За угол шагает Василий и тихо, отчетливо говорит:
— А ну, тише! Тут тебе не Режица. Я тебе кое-что напомню насчет Режицы. Там ты был вместе с Валентином Логуновым, Михаилом Округиным, Иваном Ильиным, Степаном Печеным, Лоскутковым. Да ты же их всех двенадцать человек помнишь. Они тебе по ночам должны сниться.

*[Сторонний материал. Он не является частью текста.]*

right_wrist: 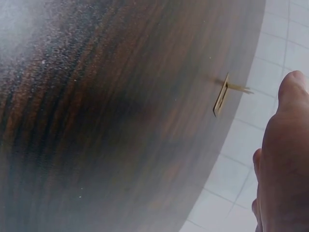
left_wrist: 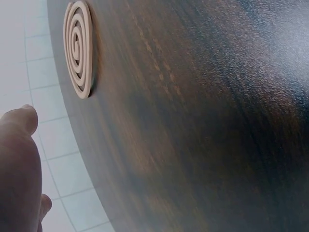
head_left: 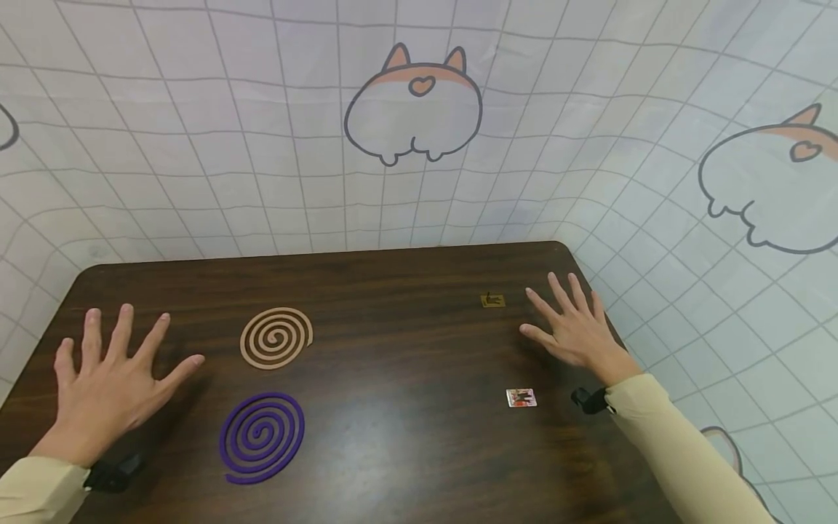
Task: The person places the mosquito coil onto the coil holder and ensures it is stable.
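My left hand (head_left: 111, 386) is held with fingers spread over the left side of the dark table, holding nothing. To its right lies a tan mosquito coil (head_left: 273, 338), and nearer to me a purple mosquito coil (head_left: 260, 432). The tan coil (left_wrist: 76, 50) also shows in the left wrist view, beyond the thumb. Over the right side, my right hand (head_left: 579, 336) spreads its fingers too, with nothing in them. A small gold metal coil stand (head_left: 493, 300) lies just left of its fingertips; in the right wrist view, the stand (right_wrist: 220, 100) has a prong sticking up.
A small picture card (head_left: 521, 397) lies on the table (head_left: 406, 437), nearer to me than the right hand. A white grid-patterned curtain (head_left: 294, 182) with cartoon corgi drawings surrounds the table's back and sides. Dark straps (head_left: 589, 400) sit at both wrists.
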`<state>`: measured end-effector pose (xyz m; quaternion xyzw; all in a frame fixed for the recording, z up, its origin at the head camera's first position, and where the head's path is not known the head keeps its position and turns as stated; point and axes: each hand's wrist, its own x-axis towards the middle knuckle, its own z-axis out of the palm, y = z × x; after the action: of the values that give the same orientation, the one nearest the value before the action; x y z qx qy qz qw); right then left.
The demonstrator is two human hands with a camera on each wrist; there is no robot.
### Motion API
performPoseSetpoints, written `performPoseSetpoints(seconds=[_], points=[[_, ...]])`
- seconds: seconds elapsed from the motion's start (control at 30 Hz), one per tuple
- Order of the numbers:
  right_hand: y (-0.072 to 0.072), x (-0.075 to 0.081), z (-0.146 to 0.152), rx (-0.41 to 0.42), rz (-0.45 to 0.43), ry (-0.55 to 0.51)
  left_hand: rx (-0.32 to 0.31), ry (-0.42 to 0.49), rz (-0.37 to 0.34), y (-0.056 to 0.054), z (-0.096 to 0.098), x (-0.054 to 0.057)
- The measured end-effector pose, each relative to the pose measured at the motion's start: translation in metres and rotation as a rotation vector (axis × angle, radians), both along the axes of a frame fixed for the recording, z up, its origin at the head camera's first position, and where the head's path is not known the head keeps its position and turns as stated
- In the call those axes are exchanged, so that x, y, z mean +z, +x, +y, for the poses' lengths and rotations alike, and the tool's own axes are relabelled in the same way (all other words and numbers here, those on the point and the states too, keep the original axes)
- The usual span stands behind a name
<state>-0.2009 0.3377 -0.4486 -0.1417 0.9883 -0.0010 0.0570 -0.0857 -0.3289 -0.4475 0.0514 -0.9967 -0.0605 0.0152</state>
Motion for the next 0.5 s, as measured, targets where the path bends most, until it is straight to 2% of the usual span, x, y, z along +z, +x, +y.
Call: performPoseSetpoints(seconds=[0.5], points=[[-0.0032, 0.0024, 0.0010, -0.001, 0.003, 0.010, -0.012, 0.003, 0.007, -0.0045, 0.0060, 0.0052]])
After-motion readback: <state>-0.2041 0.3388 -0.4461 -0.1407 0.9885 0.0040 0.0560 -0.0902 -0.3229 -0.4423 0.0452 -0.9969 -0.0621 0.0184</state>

— Ребята, да вы что? Вы за кого меня принимаете? Я капитан Красной Армии, а вы мне черт знает что пришиваете, — голос сразу становится хриплым, в нем слышатся нотки смертельного ужаса, заискивание. Но этот голос! Это его голос. У меня уже не остается сомнения, и я только сейчас замечаю, что пришедший с Николаем немец тоже волнуется, бессознательно сжимая рукой мой локоть.
Выходит Иван и молча ведет меня за угол. Свет фонарика бьет в лицо, я зажмуриваю глаза и ничего не вижу.
— Знаете этого человека? — спрашивает Николай.
Открываю глаза, пытаюсь присмотреться к свету и все равно ничего не вижу в темноте.